The bright lights of London offer the ideal location for an exclusive hen party. From good food, to amazing sights, and a nightlife up there with the best in the world, London is a hen parties dream. Famous for the London Eye, the Tower of London, Big Ben, the Houses of Parliament, the 'big smoke' London is steeped in history, yet is perhaps the most cosmopolitan city in the world and buzzes with an energy only otherwise seen in New York or Tokyo.

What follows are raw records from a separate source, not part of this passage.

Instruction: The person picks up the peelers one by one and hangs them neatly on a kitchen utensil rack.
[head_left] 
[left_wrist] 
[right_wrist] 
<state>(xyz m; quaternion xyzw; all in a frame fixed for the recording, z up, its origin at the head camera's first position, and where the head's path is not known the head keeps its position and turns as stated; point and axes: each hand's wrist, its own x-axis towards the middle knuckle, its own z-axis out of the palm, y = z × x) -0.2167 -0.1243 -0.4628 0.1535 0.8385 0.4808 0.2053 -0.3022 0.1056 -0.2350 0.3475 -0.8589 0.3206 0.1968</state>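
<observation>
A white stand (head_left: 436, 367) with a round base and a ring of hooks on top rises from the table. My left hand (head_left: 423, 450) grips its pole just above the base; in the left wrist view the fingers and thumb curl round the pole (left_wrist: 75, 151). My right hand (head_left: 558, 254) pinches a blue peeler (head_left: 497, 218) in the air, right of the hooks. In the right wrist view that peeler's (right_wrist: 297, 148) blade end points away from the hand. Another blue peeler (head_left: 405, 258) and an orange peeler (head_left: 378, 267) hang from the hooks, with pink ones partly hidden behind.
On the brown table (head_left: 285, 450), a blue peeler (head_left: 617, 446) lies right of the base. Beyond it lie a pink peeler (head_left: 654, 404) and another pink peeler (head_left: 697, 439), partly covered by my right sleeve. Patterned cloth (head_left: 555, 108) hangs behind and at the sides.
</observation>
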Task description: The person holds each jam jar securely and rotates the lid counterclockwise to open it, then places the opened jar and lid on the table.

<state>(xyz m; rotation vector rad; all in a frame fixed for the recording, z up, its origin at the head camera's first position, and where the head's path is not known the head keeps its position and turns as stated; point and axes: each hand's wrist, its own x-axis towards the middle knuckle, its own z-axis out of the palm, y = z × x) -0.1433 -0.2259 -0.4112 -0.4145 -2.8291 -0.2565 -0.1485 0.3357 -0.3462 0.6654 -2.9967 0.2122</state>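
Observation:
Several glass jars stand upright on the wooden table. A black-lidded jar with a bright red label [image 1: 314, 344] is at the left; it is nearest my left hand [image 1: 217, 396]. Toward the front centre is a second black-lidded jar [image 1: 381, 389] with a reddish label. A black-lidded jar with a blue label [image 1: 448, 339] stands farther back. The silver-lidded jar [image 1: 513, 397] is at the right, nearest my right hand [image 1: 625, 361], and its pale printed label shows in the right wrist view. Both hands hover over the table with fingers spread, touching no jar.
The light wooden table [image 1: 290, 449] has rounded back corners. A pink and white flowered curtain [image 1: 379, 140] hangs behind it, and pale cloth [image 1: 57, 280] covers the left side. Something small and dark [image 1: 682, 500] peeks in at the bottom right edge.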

London's nightlife is renowned as one of the most assorted and lively in the world. If you are considering restaurants, then London has a cuisine and budget for every taste and purse. The nightclubs go on until the early hours, and this is one place you genuinely can dance until dawn. From celebrity clubs for example China White's, and Cafe de Paris to the latest exclusive dance clubs for example Ministry, Pacha, Fabric and Cargo, your hen party will be literally spoilt for choice.
London Hen Activities:
London offers an extensive variety of activities, to make any hen party that little bit more special. You can learn pole dancing with a specialist instructor, get schooled in chocolate making, learn to salsa or burlesque or even practice some circus skills! For those that just wish to relax, there are Spa's galore, from all inclusive hotel complex's to the exclusive specialist Spa's for example the Sanctuary.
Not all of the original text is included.